Whether you’re a senior citizen yourself, or caring for one, the many benefits of senior citizen health insurance can help your loved ones live healthier and more financially secure lives. From healthcare discounts to perks at restaurants and retail stores, to programs that provide help paying Medicare-related costs like copays, coinsurance and deductibles, there are plenty of options available.
How to sign up for Medicare depends on your situation. If you already receive Social Security retirement benefits before turning 65, you’ll automatically be enrolled in Medicare Parts A and B, which cover hospital and medical insurance, respectively. If you’re not receiving Social Security benefits or haven’t applied for them, you’ll need to enroll during the 7-month Initial Enrollment Period that begins 3 months before the month you turn 65 and ends 3 months after the month you turn 65–you may have to pay a penalty if you sign up later.
If you have employer group health plan coverage Read the source through your current or former job that pays for more than half of your medical expenses, you can choose to keep that coverage instead of Medicare. Ask your health insurance provider for details. In some cases, signing up for Medicare during the Initial Enrollment Period could result in higher monthly Part B premiums than if you’d signed up before turning 65.
In addition to the Medicare programs, many states offer savings programs that can help with costs like prescription drug coverage and copays, coinsurance and deductibles for people with lower incomes. There are also some programs that can help with Medicare-related travel expenses.
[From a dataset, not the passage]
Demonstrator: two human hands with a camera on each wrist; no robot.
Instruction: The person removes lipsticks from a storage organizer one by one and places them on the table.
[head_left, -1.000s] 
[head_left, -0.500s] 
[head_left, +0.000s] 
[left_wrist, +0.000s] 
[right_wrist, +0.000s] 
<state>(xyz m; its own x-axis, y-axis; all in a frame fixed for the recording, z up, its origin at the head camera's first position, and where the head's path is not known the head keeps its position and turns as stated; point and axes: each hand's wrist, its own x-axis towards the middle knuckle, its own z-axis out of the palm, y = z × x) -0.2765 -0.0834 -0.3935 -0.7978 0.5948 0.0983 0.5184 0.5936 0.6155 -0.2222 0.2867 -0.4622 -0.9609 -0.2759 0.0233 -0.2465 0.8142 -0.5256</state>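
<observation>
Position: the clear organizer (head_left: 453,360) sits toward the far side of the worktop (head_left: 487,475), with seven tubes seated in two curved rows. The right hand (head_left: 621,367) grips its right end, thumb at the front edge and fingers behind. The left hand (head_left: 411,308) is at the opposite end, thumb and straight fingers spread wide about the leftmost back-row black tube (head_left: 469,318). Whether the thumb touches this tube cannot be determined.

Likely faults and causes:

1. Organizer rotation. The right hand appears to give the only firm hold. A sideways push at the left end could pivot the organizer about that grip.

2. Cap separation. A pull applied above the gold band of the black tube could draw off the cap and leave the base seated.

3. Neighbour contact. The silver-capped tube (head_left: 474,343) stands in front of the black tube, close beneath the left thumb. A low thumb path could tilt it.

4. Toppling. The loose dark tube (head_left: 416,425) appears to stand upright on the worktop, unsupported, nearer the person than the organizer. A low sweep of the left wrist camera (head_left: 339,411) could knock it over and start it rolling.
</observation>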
According to research, lack of insurance prior to age 65 results in people qualifying for Medicare in worse health than if they had continuous coverage. This is a big concern because it could increase long-term spending on Medicare and Medicaid for new beneficiaries.
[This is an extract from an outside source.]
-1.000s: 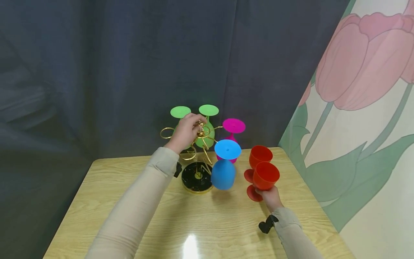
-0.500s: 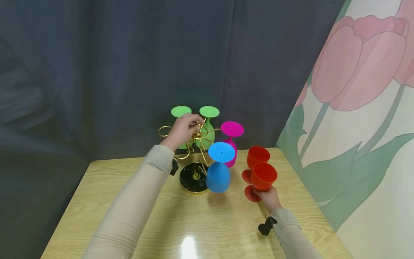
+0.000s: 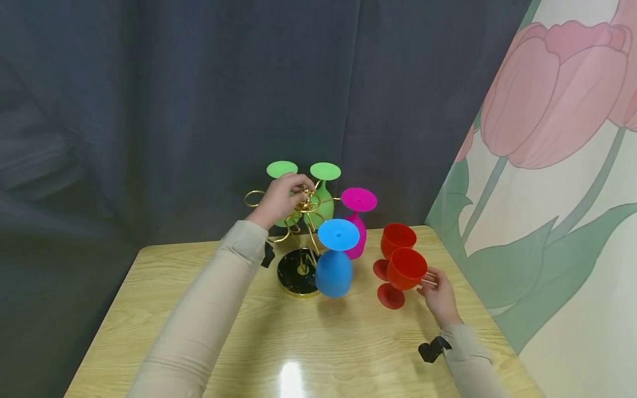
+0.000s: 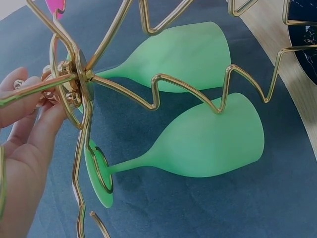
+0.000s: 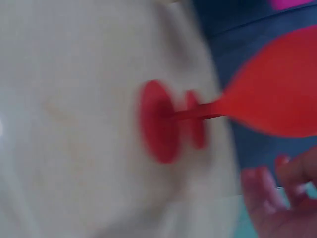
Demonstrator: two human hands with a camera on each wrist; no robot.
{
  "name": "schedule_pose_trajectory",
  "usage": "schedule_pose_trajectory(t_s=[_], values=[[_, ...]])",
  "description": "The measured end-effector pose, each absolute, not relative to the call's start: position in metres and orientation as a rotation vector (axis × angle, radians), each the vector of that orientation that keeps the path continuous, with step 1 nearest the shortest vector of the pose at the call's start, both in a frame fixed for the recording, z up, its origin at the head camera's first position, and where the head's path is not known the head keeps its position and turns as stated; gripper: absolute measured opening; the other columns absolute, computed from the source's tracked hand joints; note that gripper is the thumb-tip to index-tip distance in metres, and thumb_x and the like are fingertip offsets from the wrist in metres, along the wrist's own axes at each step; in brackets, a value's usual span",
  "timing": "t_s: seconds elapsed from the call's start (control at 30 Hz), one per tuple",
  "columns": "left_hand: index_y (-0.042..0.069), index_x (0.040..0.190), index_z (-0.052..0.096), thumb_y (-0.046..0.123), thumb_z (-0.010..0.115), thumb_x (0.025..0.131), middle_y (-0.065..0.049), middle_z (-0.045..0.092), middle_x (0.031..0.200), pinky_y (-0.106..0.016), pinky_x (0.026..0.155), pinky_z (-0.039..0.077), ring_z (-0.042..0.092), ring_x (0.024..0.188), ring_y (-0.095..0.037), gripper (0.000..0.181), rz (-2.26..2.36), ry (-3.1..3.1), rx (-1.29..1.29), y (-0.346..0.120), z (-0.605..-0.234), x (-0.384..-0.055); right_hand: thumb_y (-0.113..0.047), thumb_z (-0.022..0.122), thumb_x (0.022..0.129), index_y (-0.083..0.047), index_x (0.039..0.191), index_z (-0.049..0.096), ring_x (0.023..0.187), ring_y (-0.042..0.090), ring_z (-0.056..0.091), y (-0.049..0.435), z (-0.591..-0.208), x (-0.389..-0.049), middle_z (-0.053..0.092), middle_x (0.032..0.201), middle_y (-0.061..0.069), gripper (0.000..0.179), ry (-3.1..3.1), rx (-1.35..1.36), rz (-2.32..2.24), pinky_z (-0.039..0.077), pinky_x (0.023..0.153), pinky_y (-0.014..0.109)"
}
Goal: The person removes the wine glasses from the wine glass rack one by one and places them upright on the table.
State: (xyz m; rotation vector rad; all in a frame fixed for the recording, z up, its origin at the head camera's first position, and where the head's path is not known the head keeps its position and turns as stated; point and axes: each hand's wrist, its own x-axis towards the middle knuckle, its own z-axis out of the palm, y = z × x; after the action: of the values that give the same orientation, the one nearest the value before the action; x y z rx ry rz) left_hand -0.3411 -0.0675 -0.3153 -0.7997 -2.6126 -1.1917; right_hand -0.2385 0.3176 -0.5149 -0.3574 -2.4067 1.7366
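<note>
My left hand (image 3: 280, 200) pinches the knob at the top of a gold glass rack (image 4: 81, 74) with a round black base (image 3: 291, 271). Upside down by their feet on the rack hang a blue goblet (image 3: 333, 273), a magenta goblet (image 3: 359, 200) and two green ones, the nearer green goblet (image 4: 213, 141) clearest in the left wrist view. To the right, a front red goblet (image 3: 407, 270) and a rear red goblet (image 3: 398, 236) stand upright on the table. Beside the front red bowl is my right hand (image 3: 440, 296), fingers spread, holding nothing; whether a fingertip touches it I cannot tell.
The wooden table (image 3: 199, 309) ends at a dark curtain (image 3: 224, 110) behind and on the left. A wall with painted tulips (image 3: 547, 221) borders its right side. One bare gold ring (image 3: 255, 198) sticks out at the rack's left.
My right hand has let go of the front red goblet and moved right. The rack has turned slightly, its blue goblet shifting left and the green ones right. My left hand keeps its grip.
</note>
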Motion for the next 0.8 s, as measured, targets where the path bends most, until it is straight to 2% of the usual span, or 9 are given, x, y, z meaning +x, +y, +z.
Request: schedule_pose_trajectory(t_s=[0.1, 0.17, 0.27, 0.37, 0.6, 0.8], values=[[0.006, 0.113, 0.070, -0.002, 0.064, 0.097, -0.013, 0.061, 0.119, -0.039, 0.095, 0.052, 0.062, 0.113, -0.032, 0.019, -1.191, -2.615, -0.809, -0.068, -0.315, -0.342, 0.014, 0.037, 0.094, 0.011, 0.145, 0.033, 0.112, 0.021, 0.056, 0.320, -0.484, -0.235, 0.044, 0.135, 0.028, 0.051, -2.407, -0.351, 1.620, 0.048, 0.085, 0.016], [0.006, 0.114, 0.070, -0.001, 0.065, 0.097, -0.012, 0.061, 0.120, -0.039, 0.095, 0.052, 0.062, 0.113, -0.032, 0.019, -1.190, -2.620, -0.816, -0.069, -0.315, -0.343, 0.012, 0.037, 0.095, 0.011, 0.144, 0.035, 0.123, 0.037, 0.048, 0.318, -0.463, -0.234, 0.042, 0.139, 0.030, 0.050, -2.394, -0.317, 1.537, 0.045, 0.097, 0.028], [0.006, 0.114, 0.070, 0.000, 0.065, 0.097, -0.012, 0.061, 0.121, -0.041, 0.095, 0.052, 0.062, 0.114, -0.031, 0.019, -1.191, -2.630, -0.835, -0.070, -0.315, -0.343, 0.007, 0.041, 0.096, 0.010, 0.144, 0.039, 0.132, 0.045, 0.041, 0.310, -0.432, -0.233, 0.039, 0.144, 0.030, 0.048, -2.393, -0.254, 1.427, 0.040, 0.107, 0.048], [0.006, 0.113, 0.070, 0.000, 0.065, 0.096, -0.012, 0.061, 0.121, -0.042, 0.095, 0.052, 0.062, 0.114, -0.032, 0.019, -1.182, -2.636, -0.858, -0.072, -0.315, -0.343, 0.003, 0.047, 0.096, 0.009, 0.144, 0.041, 0.134, 0.047, 0.040, 0.296, -0.404, -0.236, 0.038, 0.146, 0.029, 0.048, -2.411, -0.165, 1.362, 0.040, 0.111, 0.057], [0.005, 0.115, 0.072, 0.000, 0.067, 0.096, -0.012, 0.063, 0.122, -0.042, 0.096, 0.053, 0.064, 0.114, -0.030, 0.020, -1.236, -2.633, -0.862, -0.075, -0.316, -0.342, 0.003, 0.054, 0.094, 0.006, 0.138, 0.048, 0.130, 0.041, 0.042, 0.249, -0.356, -0.248, 0.039, 0.141, 0.024, 0.044, -2.398, 0.120, 1.331, 0.040, 0.111, 0.056], [0.008, 0.133, 0.064, 0.002, 0.066, 0.097, -0.012, 0.062, 0.133, -0.041, 0.099, 0.052, 0.062, 0.120, -0.031, 0.037, -1.237, -2.644, -0.791, -0.076, -0.319, -0.339, 0.004, 0.060, 0.093, 0.004, 0.131, 0.055, 0.124, 0.036, 0.051, 0.211, -0.328, -0.268, 0.047, 0.133, 0.020, 0.038, -2.371, 0.399, 1.265, 0.046, 0.107, 0.054]])
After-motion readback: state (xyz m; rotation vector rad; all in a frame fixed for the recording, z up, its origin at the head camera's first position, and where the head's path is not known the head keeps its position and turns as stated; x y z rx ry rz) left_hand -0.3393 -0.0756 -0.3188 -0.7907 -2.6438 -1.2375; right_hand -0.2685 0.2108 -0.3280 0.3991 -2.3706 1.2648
The best health insurance for seniors is the Medicare program, which provides a wide range of services and covers the most expensive healthcare needs. It was built into the system during your working years through a Medicare tax on income.
There are also other options if you’re an early retiree. Depending on your age and income, you can qualify for Medicaid, which is free or low-cost. Or, you can get supplemental coverage from the health insurance marketplace.
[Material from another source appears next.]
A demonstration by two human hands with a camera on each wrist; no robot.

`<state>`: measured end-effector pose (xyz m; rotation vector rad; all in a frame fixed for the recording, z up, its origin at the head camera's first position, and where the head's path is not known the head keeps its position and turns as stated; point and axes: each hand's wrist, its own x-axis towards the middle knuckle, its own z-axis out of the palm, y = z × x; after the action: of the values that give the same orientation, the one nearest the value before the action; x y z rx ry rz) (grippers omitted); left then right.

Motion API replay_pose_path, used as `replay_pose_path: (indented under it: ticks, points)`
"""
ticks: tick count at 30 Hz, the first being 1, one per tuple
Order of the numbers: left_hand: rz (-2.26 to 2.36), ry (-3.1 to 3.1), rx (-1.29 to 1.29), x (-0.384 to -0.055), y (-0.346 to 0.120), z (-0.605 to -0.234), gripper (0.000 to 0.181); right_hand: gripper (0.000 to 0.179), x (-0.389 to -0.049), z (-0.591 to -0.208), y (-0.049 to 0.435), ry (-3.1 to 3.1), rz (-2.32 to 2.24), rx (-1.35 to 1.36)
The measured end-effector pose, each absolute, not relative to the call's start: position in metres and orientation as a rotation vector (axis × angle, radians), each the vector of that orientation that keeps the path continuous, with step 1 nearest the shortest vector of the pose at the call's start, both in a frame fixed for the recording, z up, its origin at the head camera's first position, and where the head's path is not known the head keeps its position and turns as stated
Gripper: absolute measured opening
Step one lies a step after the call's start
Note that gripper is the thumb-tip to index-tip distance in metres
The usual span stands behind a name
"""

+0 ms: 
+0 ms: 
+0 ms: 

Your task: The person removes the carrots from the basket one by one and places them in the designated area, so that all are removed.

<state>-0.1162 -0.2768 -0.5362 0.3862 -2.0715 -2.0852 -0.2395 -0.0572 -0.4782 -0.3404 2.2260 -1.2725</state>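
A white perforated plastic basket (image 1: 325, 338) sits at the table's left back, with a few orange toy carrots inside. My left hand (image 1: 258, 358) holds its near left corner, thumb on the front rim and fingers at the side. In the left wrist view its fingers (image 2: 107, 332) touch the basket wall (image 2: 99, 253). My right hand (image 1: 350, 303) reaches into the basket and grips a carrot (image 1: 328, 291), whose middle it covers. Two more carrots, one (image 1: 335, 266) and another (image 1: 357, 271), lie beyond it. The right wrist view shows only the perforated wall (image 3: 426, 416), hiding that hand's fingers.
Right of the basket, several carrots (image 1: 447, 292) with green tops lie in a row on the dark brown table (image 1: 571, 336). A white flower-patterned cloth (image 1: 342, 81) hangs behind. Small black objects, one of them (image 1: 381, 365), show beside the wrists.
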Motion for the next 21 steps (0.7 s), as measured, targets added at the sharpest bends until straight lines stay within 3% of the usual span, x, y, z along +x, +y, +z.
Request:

Ashish Yadav, head of products at Manipal Cigna Health Insurance, explains that if you or your parents buy a comprehensive individual indemnity health insurance policy before turning 65, the insurer can offer you a portability option allowing you to switch to a different policy after 65. Typically, most policies have an entry age limit of 65 years. However, this limit can be increased in specific policies that offer this feature based on the underwriting guidelines of the insurer. In some cases, the policy can even be renewed lifelong. However, there are other policies that have no maximum entry age, enabling you to continue your policy until your death.